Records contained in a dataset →
━━━━━━

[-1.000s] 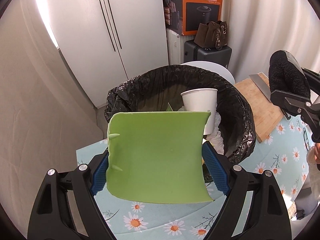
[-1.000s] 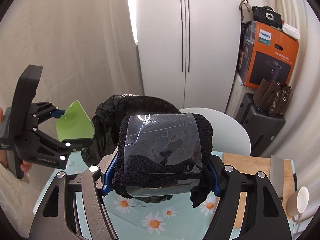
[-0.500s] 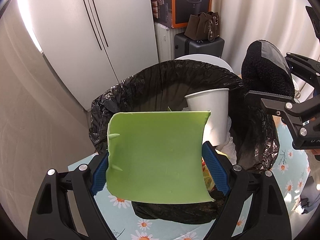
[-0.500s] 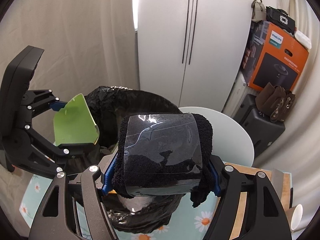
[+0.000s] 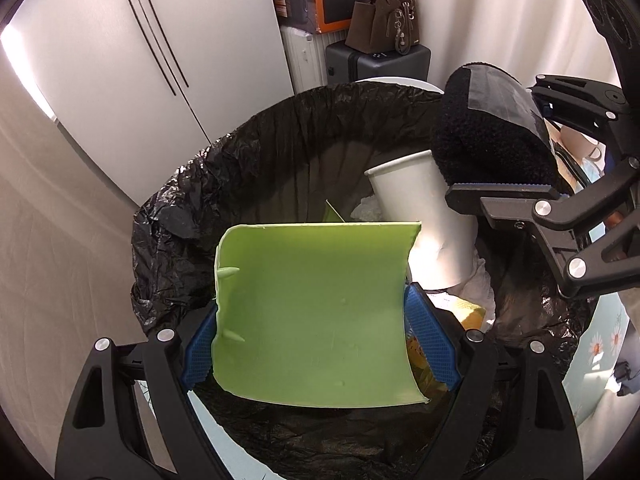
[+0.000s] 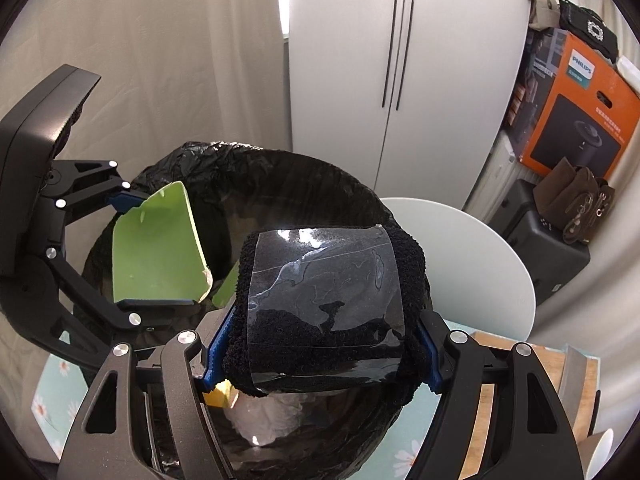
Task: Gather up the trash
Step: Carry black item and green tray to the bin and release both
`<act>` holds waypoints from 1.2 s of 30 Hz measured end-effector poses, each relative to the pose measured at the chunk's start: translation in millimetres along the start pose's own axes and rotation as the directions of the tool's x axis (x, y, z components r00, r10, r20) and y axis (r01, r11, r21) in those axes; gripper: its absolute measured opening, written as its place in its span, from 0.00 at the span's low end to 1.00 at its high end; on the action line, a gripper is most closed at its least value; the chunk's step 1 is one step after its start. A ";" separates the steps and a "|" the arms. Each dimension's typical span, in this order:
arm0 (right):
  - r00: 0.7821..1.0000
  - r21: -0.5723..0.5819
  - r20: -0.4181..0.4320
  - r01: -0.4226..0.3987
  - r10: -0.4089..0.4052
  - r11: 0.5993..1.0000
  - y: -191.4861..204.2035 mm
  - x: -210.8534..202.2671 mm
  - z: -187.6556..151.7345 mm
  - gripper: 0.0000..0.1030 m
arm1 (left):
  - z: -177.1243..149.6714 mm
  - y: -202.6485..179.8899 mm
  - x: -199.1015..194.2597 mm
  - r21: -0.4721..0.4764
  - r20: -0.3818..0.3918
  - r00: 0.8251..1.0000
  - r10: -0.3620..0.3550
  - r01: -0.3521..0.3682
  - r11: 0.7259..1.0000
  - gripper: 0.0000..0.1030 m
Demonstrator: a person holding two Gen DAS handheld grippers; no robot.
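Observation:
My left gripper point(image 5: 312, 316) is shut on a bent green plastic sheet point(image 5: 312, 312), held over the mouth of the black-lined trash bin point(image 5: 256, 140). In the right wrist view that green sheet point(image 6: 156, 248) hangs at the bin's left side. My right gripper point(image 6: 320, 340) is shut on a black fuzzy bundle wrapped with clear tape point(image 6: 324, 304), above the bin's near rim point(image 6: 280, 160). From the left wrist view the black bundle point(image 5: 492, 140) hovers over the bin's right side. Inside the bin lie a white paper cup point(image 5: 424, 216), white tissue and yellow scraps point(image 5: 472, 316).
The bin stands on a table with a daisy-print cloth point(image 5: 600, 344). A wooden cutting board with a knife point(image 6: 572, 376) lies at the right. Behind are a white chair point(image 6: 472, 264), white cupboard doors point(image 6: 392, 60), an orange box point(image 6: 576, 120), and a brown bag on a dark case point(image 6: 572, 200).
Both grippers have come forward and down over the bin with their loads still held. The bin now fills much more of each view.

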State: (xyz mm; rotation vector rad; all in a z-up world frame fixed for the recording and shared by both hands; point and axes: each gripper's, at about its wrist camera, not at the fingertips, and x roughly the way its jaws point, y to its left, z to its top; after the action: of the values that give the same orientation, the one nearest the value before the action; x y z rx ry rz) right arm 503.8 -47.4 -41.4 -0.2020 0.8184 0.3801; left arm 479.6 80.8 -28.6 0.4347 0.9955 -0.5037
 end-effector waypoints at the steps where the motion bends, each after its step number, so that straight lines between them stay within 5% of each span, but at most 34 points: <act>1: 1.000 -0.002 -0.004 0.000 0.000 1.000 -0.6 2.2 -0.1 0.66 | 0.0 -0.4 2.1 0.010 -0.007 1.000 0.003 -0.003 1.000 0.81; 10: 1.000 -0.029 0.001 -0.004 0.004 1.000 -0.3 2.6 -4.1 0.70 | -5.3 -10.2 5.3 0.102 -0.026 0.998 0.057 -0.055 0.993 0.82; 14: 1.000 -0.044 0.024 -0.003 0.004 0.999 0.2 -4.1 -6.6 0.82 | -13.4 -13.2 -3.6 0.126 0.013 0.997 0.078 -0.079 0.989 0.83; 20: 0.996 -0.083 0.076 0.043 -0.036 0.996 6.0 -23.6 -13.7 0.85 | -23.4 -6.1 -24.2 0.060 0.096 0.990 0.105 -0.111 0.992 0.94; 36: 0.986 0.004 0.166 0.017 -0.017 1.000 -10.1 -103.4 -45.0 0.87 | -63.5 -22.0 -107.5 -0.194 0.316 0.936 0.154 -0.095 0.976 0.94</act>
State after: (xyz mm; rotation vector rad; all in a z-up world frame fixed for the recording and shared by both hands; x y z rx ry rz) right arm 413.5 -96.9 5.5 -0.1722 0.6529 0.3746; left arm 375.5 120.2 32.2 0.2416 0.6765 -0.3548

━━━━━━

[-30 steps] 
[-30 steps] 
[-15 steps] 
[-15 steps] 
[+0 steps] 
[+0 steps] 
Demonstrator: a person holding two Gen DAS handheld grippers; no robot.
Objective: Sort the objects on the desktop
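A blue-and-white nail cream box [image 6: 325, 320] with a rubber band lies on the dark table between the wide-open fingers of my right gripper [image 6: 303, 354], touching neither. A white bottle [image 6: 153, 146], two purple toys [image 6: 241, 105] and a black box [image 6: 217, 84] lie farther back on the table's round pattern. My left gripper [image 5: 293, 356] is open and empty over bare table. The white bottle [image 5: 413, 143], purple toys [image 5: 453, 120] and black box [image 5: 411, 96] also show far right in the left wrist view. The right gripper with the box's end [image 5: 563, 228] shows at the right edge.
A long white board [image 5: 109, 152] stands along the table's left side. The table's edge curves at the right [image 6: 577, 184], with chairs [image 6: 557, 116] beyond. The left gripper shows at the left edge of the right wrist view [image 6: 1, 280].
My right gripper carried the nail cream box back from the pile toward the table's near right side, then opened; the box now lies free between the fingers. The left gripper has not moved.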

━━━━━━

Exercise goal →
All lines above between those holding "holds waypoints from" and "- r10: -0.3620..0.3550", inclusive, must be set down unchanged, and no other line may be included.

Exercise output →
`<act>` holds waypoints from 1.2 s of 30 Hz measured end-effector poses, each relative to the pose measured at the chunk's start: translation in millimetres along the start pose's own axes and rotation as the directions of the tool's x axis (x, y, z components r00, r10, r20) and y axis (r01, r11, r21) in those axes; gripper: its absolute measured opening, written as its place in its span, from 0.00 at the span's low end to 1.00 at its high end; on the action line, a gripper is most closed at its least value; the chunk's step 1 is one step after its start. A ";" separates the steps and a "|" the arms. Each dimension's typical span, in this order:
arm0 (right):
  - r00: 0.7821..1.0000
  - r21: -0.5723..0.5819
  - r20: -0.4181..0.4320
  - r01: -0.4226..0.3987
  - r10: -0.4089..0.4052
  - r11: 0.5993..1.0000
  - y: -191.4861..204.2035 mm
  - x: -210.8534..202.2671 mm
  - z: -187.6556..151.7345 mm
  - gripper: 0.0000..0.1030 m
arm1 (left):
  - z: -177.1243..149.6714 mm
  - y: -202.6485..179.8899 mm
  - x: -199.1015..194.2597 mm
  - r21: -0.4721..0.4764
  - r20: -0.3818..0.3918
  - r00: 0.8251..1.0000
  - r10: -0.3620..0.3550

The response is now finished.